ABOUT THIS EXERCISE
Word for word, transcribe the data below from the line with "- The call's" to the line with "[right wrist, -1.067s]", keeping both of those lines.

GIVEN INFORMATION
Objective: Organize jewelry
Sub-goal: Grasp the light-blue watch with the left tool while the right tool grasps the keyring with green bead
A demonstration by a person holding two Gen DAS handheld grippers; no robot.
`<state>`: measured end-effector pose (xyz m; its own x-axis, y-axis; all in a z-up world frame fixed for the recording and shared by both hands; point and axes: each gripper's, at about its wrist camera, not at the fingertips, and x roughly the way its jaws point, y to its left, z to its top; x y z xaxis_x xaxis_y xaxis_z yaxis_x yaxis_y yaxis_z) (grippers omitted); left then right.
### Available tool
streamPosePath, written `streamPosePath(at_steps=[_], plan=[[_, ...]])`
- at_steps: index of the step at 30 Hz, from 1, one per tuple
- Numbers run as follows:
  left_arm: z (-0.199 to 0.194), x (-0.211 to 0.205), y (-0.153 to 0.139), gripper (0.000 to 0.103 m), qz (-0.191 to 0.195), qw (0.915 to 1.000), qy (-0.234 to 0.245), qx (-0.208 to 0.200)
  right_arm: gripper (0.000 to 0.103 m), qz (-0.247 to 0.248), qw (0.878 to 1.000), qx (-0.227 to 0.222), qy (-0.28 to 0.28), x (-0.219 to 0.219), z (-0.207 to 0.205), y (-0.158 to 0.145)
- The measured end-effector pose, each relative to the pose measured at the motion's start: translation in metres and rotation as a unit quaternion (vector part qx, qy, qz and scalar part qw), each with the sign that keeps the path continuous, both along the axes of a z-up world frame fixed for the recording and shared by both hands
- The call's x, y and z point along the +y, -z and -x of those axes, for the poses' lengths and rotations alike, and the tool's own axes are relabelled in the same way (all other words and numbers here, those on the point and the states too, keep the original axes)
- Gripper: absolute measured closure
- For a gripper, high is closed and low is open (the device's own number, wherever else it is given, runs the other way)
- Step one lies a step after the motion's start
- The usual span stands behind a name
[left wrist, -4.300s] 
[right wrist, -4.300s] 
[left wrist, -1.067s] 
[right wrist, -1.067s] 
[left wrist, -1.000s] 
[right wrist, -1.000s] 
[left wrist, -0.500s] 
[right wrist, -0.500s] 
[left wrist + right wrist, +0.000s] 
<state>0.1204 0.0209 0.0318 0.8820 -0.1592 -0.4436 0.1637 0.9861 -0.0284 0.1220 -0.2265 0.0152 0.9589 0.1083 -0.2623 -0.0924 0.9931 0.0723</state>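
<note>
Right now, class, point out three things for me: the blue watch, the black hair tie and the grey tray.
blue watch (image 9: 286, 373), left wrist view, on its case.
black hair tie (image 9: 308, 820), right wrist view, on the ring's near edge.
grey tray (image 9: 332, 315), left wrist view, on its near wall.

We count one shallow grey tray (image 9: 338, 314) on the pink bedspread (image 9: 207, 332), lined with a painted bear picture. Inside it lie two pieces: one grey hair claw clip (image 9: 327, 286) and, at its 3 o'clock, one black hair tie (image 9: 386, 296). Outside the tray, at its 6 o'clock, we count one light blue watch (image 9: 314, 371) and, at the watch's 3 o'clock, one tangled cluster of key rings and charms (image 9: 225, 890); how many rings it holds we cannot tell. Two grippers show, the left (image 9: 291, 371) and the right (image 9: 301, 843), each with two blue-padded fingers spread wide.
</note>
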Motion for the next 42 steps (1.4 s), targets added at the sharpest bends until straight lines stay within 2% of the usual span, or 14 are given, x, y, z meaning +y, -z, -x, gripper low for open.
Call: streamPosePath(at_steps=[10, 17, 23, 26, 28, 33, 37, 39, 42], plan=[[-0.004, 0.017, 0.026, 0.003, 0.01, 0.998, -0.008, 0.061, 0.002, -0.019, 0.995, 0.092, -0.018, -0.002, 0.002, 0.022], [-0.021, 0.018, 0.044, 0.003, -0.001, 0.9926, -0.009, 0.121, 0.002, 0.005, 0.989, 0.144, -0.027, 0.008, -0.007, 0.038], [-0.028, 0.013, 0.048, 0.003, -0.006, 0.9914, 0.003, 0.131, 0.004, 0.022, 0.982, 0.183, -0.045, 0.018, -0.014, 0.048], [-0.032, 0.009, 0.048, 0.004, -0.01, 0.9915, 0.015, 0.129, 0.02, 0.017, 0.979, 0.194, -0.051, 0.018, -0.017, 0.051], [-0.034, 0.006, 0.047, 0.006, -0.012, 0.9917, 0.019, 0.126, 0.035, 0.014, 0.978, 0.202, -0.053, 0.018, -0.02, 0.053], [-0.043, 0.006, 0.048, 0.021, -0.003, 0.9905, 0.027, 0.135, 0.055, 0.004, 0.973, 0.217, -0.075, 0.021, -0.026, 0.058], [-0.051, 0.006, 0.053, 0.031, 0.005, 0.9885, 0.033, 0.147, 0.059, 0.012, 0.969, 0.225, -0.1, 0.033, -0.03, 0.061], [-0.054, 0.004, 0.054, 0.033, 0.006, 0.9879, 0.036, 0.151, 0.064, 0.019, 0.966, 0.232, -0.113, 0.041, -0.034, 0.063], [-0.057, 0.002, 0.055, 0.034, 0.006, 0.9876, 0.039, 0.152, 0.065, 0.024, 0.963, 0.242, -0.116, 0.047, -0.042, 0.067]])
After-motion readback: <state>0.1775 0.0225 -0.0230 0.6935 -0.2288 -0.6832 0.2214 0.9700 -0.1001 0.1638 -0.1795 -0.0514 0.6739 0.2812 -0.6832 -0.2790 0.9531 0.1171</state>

FINAL ANSWER
- The call's x, y and z point along the +y, -z and -x of those axes, for the poses' lengths and rotations alike, and the tool's own axes are relabelled in the same way (all other words and numbers here, those on the point and the states too, keep the original axes)
- Gripper: absolute measured closure
- For a gripper, high is closed and low is open (the device's own number, wherever else it is given, runs the other way)
- Step one lies a step after the motion's start
- The usual span stands behind a name
[left wrist, -4.300s] 
[right wrist, -4.300s] 
[left wrist, -1.067s] 
[right wrist, -1.067s] 

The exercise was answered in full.